La réalisatrice Gurinder Chadha a réalisé son premier hit en 2002 avec Joue-la commune Beckham, intimement lié à son vécu. En effet le film parle du passage à l’âge adulte d’une jeune anglaise d’origine indienne, comme elle, tiraillée entre les traditions auxquelles est attachée sa famille (arrêt des études pour un mariage de raison) et la liberté occidentale, le tout cristalisé à travers son admiration pour David Beckham. La fascination pour le football de l’héroïne devenant sa fenêtre sur le monde.


Music of my life, bien que tiré d’un roman autobiographique, dont l’auteur Sarfraz Manzoor co-signe le scénario du film, semble néanmoins taillé sur mesure pour Gurinder Chadha puisqu’il en va peu ou prou du même moule. L’on y suit l’histoire de Javed (Viveik Kalra dont c’est le premier film), un ado anglais d’origine pakistanaise englué dans la ville industrille de Luton, sa famille trop tradi et la morosité des années Thatcher. Heureusement, il va trouver un guide spirituel dans la personne de Bruce “The Boss” Springsteen, l’aidant à s’épanouir et à aller de l’avant. Donc (1) ça a beau être du copié-collé pas fainéant, ça reste du copié-collé et (2) depuis les 900 millions au box-office de Bohémian Rhapsody, il y a une soudaine (et sincère, n’en doutons pas) fascination des producteurs de tous poils pour les films musicaux, car c’est évident qu’après Rocketman en mai pour Elton John et Yesterday sur les Beatles en juillet, on avait bien besoin d’une troisième couche en septembre.

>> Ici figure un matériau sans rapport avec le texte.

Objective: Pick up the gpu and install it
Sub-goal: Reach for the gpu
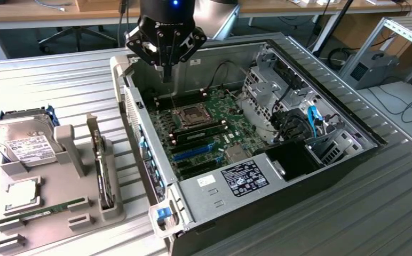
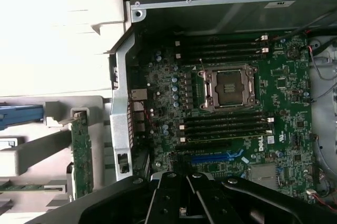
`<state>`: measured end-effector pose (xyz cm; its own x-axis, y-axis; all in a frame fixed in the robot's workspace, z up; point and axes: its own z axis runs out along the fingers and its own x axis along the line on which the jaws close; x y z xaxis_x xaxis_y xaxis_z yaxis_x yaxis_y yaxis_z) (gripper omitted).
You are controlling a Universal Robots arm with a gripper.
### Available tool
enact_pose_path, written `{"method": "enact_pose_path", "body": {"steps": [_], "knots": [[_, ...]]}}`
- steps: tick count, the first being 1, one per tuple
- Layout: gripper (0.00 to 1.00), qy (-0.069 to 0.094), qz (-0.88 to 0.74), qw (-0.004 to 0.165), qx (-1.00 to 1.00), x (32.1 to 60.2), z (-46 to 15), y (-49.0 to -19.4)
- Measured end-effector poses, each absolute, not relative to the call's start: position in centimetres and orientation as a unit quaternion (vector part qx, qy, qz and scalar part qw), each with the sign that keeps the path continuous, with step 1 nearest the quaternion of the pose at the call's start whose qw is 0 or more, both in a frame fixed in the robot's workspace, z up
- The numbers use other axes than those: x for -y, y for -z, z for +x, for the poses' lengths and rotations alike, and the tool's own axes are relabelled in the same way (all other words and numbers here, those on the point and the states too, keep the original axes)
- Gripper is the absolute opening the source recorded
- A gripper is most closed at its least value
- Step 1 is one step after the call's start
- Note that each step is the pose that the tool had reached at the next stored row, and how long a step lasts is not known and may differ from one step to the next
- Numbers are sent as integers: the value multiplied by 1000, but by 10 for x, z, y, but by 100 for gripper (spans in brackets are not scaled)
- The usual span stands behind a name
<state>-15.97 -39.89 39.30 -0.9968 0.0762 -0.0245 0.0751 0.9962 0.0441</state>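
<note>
Nearest the exterior camera, on the exterior view's left, a grey holder [image 1: 63,184] sits on the ribbed metal surface [image 1: 63,80]. It carries a narrow green RAM stick [image 1: 44,210] lying flat, a square processor chip [image 1: 22,191] behind it, and a silver hard drive [image 1: 21,143] with a white label at its far end. The gpu [image 1: 105,173] stands on edge in a slot along the side of the holder that faces the case. It is untouched and well apart from the pincer. The wrist view shows its green board [image 2: 81,153] upright in that slot, near the case wall.

On the exterior view's right, the open computer case [image 1: 348,114] lies with its interior facing up. At its near end is a power supply [image 1: 243,178] bearing a black label. Beyond that lies the motherboard [image 1: 227,125], with blue expansion slots [image 1: 191,153] towards the near side and the open processor socket [image 1: 191,116] further in.

The pincer [image 1: 166,79] hangs over the far end of the case, pointing down above the motherboard beyond the socket. Its fingers are pressed together with nothing between them.

Farthest back are wooden desks [image 1: 63,13] and an office chair base [image 1: 78,34].
</note>
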Motion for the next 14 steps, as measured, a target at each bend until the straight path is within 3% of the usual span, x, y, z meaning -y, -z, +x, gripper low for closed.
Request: {"method": "enact_pose_path", "body": {"steps": [14], "knots": [[11,-22,38,13,-999,399,-165,-393]]}}
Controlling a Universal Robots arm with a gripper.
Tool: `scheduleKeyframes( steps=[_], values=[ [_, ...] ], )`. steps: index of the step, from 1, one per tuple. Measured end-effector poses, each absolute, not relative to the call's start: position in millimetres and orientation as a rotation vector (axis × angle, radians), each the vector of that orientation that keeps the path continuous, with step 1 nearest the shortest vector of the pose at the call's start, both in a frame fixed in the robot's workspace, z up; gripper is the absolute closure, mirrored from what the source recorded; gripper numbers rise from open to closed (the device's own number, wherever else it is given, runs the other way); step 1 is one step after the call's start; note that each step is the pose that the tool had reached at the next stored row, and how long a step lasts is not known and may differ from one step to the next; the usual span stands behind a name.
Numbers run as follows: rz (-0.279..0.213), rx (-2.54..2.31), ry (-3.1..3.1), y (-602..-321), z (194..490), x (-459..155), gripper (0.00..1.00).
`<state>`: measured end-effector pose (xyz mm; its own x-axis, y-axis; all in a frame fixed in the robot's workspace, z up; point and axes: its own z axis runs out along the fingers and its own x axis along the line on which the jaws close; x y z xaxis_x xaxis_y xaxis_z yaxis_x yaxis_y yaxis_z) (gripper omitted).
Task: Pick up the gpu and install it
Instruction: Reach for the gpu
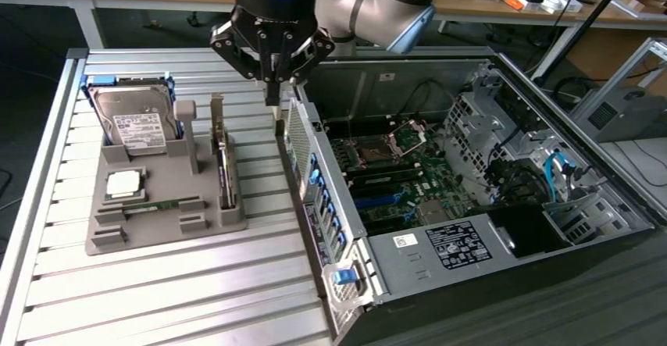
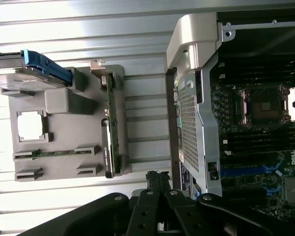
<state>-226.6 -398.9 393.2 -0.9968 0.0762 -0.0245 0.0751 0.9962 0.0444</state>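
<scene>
Green gpu (image 1: 222,162) on edge in holder (image 1: 156,225), long axis parallel to case (image 1: 312,155), gripper (image 1: 273,100) closed, empty

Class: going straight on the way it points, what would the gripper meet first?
Probably the slatted table, between the gray holder and the computer case; depth is unclear, so the gripper might clip the case.

Cropping the arm (image 1: 401,6) at the exterior view's upper edge, the computer case (image 1: 312,166) at its lower; showing the card (image 1: 222,158) edge-on, faces hidden; rendering the hard drive (image 1: 133,123) label unreadable.
</scene>
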Motion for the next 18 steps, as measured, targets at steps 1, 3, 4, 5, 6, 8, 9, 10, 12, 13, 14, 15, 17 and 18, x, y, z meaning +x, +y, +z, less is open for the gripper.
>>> scheduleKeyframes(
  steps=[1,3,4,5,6,8,9,10,12,13,14,15,17,18],
  values=[
    [0.068,0.118,3.113,-398.9,393.2,-226.9,0.89],
    [0.068,0.118,3.113,-398.9,393.2,-227.5,0.89],
    [0.068,0.118,3.112,-398.9,393.2,-227.9,0.89],
    [0.068,0.118,3.112,-398.9,393.2,-228.2,0.89],
    [0.068,0.118,3.113,-398.9,393.2,-228.5,0.89],
    [0.068,0.118,3.113,-398.9,393.3,-229.1,0.89],
    [0.068,0.118,3.112,-398.9,393.2,-229.3,0.89],
    [0.068,0.118,3.112,-398.9,393.2,-229.5,0.89],
    [0.068,0.118,3.113,-398.9,393.2,-230.1,0.89],
    [0.068,0.118,3.113,-398.9,393.2,-230.4,0.89],
    [0.068,0.118,3.112,-398.9,393.2,-230.6,0.89],
    [0.068,0.118,3.112,-398.9,393.2,-230.9,0.89],
    [0.068,0.118,3.113,-398.9,393.2,-231.5,0.89],
    [0.068,0.118,3.113,-398.9,393.2,-231.7,0.89]
  ],
)
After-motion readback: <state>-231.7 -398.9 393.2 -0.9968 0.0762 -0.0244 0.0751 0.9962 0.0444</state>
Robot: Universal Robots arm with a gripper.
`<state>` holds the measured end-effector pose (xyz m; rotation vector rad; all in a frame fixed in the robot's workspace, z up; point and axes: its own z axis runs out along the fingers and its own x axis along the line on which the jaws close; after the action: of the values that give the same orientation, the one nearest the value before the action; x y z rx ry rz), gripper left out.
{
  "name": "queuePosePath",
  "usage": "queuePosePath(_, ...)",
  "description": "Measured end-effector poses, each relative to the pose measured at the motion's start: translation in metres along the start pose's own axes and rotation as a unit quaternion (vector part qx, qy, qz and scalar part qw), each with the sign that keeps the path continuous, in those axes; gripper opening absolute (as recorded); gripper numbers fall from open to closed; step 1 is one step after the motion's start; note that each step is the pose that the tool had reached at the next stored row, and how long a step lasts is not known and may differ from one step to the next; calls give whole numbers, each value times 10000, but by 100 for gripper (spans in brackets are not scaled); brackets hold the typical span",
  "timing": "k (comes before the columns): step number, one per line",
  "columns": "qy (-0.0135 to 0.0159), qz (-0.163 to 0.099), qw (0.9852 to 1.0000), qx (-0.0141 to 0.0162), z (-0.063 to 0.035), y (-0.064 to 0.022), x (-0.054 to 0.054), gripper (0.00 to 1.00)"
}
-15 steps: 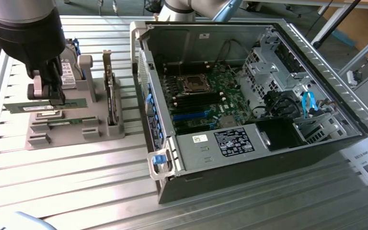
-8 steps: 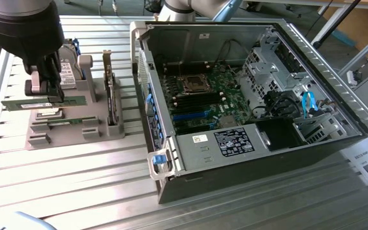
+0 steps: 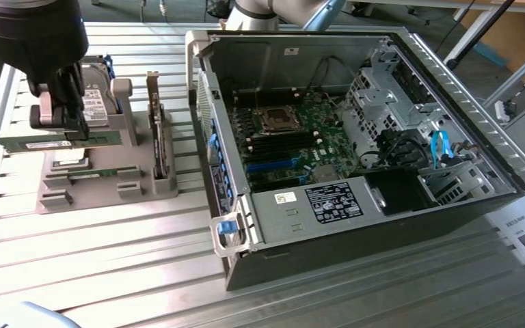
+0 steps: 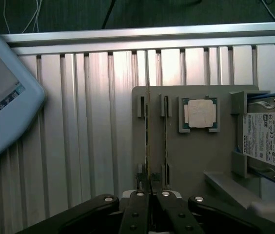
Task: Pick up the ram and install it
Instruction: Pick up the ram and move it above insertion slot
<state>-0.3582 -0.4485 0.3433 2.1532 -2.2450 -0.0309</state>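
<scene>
Pick-up looks done: the claw (image 3: 60, 130) is clenched on the ram (image 3: 25, 143), a thin green stick held level just above the grey holder (image 3: 98, 184); on the exterior view's right of the holder stands the open computer case (image 3: 244, 58); installing would call for squaring the stick's edge to a memory slot (image 3: 276, 145) there.

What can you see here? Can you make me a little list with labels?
holding: gripper shut on the ram
ram's look: thin green stick
ram's place: over the gray holder
also on holder: hard drive, CPU chip, second green stick
computer case: open, on the exterior view's right
</scene>
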Motion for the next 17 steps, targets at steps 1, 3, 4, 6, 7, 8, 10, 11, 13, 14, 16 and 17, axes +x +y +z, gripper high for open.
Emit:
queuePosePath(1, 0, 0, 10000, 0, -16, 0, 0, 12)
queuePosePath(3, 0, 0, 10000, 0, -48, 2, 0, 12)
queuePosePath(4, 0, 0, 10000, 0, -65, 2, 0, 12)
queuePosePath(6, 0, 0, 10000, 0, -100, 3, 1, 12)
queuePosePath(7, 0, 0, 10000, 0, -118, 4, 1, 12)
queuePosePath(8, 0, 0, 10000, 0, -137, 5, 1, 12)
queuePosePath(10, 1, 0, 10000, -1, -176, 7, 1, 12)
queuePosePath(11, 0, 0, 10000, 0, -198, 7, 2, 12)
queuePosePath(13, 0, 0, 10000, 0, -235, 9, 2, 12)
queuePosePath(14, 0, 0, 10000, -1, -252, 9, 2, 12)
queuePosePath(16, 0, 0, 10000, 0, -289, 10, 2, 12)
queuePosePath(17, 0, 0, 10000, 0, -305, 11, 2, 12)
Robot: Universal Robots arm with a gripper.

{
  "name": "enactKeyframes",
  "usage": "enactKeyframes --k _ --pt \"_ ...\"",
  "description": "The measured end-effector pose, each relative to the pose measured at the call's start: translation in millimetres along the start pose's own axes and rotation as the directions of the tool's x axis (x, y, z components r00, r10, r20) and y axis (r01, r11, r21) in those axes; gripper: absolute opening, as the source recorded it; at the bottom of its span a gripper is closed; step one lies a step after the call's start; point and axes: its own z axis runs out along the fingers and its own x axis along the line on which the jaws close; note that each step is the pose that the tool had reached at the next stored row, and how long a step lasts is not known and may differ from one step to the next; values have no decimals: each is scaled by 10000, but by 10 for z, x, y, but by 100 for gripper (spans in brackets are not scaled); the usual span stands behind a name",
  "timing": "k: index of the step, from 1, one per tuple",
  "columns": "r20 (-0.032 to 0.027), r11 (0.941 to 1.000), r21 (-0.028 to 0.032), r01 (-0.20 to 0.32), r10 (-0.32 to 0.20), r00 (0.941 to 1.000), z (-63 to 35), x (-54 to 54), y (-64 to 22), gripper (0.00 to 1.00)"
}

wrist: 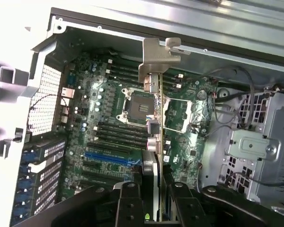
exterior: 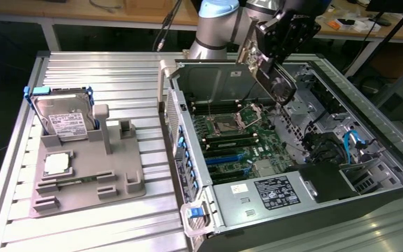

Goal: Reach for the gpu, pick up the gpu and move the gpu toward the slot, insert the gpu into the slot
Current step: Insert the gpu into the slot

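Above the open metal case (exterior: 212,79), the hand (exterior: 268,58) is clamped on the gpu (exterior: 280,86), a thin flat dark card with a bent silvery bracket, held clear of the green motherboard (exterior: 257,131). The long, narrow blue plastic slot (exterior: 222,157) lies below, untouched. The case sits on a ribbed aluminium counter (exterior: 103,73).

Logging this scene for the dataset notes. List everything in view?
table: 1, silver ribbed metal, under everything
holder: 1, grey, on table, exterior view's left
hard drive: 1, silver with white label, upright in holder
chip: 1, silver square, flat on holder
computer case: 1, open, exterior view's right
motherboard: 1, green, inside case
slot: at least 2, blue, on motherboard
power supply: 1, silver, black label, case's near end
graphics card: 1, dark, silvery bracket, held above motherboard
arm: 1, silver and blue, over case
gripper: 1, black, shut on graphics card
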Motion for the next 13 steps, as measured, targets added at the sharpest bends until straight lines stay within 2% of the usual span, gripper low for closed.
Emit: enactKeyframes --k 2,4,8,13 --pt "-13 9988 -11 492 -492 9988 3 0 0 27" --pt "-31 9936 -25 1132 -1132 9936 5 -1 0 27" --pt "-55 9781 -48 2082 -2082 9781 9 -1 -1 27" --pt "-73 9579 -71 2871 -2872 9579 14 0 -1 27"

Du coup on se retrouve avec une histoire qui mérite d’être raconté, mais probablement pas avec la subtilité d’une pub kinder… Ce “coming of age” demeure en soi intéréssant avec son message de tolérance, d’amour, du pouvoir de l’amitié et de la poésie, d’ailleurs présenté sans trop de concessions à travers un début de film qui réussit à transmettre les tourments d’une adolescence pas fastoche entre racisme, pauvreté et déracinement. Le souci (principal) étant que dès que la musique de Springsteen arrive, le film troque sa mise en scène sobre pour une extravangaza bolywoodienne dosée à la truelle.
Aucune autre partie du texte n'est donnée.